Scoring: 0-6 points based on information density analysis.
Calculating the GEO Visibility Score
The GEO Visibility Score is calculated by summing the weighted factor scores.
GEO Visibility Score =
(Source Authority × 0.22) +
(Content Structure × 0.18) +
(Query-Answer Alignment × 0.17) +
(Freshness Signals × 0.14) +
(Entity Disambiguation × 0.12) +
(Cross-Platform Consistency × 0.11) +
(Semantic Density × 0.06)
| Score Range | Interpretation | Expected Citation Rate | | --- | --- | --- | | 80-100 | Excellent - High citation likelihood | 60-80% | | 60-79 | Good - Moderate citation likelihood | 35-60% | | 40-59 | Fair - Occasional citations | 15-35% | | 20-39 | Poor - Rare citations | 5-15% | | 0-19 | Critical - Unlikely to be cited | <5% |
> Warning: Critical > - Unlikely to be cited | <5% |
Applying CITATION-7 in Practice
Step 1: Audit existing content
Score your top 20 pages using the seven factors.
Identify which factors are consistently weak across your content.
Step 2: Prioritize improvements
Focus on the highest-weighted factors first.
A 10-point improvement in Source Authority (22% weight) has more impact than a 10-point improvement in Semantic Density (6% weight).
Step 3: Implement structured markup
Add Schema.org QAPage or Article markup to improve Content Structure scores.
This is often the fastest win.
Step 4: Create Q&A content
Publish content that explicitly poses questions and provides direct answers to maximize Query-Answer Alignment.
Step 5: Monitor and iterate
Track actual citation rates weekly and correlate with CITATION-7 scores to refine your optimization strategy.

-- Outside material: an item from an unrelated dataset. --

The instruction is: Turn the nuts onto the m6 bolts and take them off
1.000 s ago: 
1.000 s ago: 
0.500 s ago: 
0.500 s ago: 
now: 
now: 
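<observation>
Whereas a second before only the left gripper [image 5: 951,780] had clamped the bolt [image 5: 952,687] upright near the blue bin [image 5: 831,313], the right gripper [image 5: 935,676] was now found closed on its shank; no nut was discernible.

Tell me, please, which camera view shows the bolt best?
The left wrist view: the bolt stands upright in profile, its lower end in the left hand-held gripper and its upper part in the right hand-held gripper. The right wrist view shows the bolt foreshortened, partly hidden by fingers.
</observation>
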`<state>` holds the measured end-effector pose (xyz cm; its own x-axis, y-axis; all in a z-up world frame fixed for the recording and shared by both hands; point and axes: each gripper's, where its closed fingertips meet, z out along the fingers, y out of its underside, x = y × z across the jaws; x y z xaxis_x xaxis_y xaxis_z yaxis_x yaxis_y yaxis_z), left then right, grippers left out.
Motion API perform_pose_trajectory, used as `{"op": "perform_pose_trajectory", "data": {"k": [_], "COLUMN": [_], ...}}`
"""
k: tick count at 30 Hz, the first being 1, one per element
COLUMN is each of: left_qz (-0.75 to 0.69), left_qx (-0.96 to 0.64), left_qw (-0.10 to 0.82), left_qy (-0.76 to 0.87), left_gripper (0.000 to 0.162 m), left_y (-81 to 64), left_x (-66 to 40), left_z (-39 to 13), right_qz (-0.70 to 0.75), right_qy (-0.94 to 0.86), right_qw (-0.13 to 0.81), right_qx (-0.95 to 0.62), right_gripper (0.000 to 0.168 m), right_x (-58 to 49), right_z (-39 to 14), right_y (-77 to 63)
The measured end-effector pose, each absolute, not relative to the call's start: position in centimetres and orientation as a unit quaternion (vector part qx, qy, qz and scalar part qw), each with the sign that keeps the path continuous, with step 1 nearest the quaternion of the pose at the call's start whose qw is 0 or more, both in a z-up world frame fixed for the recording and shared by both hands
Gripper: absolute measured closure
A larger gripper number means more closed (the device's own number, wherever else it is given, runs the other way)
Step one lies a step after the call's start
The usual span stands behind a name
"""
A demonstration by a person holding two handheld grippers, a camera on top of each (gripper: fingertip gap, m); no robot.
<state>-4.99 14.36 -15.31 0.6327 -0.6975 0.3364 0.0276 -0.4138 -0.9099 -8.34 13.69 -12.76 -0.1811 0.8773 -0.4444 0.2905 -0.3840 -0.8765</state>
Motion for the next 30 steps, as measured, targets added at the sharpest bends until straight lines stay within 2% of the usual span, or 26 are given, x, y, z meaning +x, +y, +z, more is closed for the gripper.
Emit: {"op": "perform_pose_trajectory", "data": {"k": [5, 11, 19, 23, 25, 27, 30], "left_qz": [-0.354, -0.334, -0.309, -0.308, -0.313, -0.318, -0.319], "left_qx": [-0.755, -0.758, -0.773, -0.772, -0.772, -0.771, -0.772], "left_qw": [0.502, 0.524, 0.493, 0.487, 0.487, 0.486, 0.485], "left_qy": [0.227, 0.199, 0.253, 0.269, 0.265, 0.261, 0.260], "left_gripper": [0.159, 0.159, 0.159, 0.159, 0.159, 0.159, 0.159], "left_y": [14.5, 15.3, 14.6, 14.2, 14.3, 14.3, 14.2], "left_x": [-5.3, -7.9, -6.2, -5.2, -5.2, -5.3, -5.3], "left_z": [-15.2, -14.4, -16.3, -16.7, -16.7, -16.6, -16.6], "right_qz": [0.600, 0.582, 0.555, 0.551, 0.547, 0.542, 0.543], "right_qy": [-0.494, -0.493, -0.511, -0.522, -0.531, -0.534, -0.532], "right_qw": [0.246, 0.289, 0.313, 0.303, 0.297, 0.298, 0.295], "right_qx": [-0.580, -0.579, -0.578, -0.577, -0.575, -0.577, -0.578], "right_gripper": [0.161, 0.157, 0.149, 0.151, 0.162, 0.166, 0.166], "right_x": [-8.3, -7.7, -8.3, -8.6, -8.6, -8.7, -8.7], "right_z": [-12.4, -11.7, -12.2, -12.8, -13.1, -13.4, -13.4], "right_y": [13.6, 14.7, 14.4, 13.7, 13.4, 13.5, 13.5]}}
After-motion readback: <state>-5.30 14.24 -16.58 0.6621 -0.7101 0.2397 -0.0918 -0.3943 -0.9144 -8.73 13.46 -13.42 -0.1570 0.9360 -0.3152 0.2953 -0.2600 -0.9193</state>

CITATION-7 vs. Traditional SEO Metrics
| Metric | SEO Focus | CITATION-7 Focus |
| --- | --- | --- |
| Authority | Backlink quantity/quality | Expertise signals, claim consistency |
| Content | Keyword density, length | Structure, extractability, answer directness |
| Freshness | Crawl frequency | Substantive updates, temporal relevance |
| Technical | Page speed, mobile-friendly | Schema markup, semantic clarity |
Limitations and Caveats
CITATION-7 is a predictive framework, not a guarantee.
Actual citation behavior varies based on:
- Specific query phrasing
- AI model version and training data cutoff
- Competitive landscape for the topic
- Platform-specific retrieval algorithms
The framework is most accurate for informational queries in B2B contexts. Consumer product queries and highly contested topics may show different patterns.
Author: Adrien Schmidt, Co-Founder & CEO, ROZZ Expertise: Serial tech entrepreneur specializing in RAG systems and AI optimization. Methodology Development: CITATION-7 was developed through analysis of 50,000+ AI responses across ChatGPT, Claude, Perplexity, and Gemini.ROZZ tracked which content characteristics correlated with citation likelihood.
Date Published: January 14, 2026→ Research Foundation: This methodology synthesizes findings from 35+ peer-reviewed research papers on GEO, RAG systems, and LLM citation behavior.
Author: Adrien Schmidt, Co-Founder & CEO, ROZZ
Serial tech entrepreneur with 10+ years experience building AI systems including Aristotle (conversational AI analytics) and products for eBay and Cartier.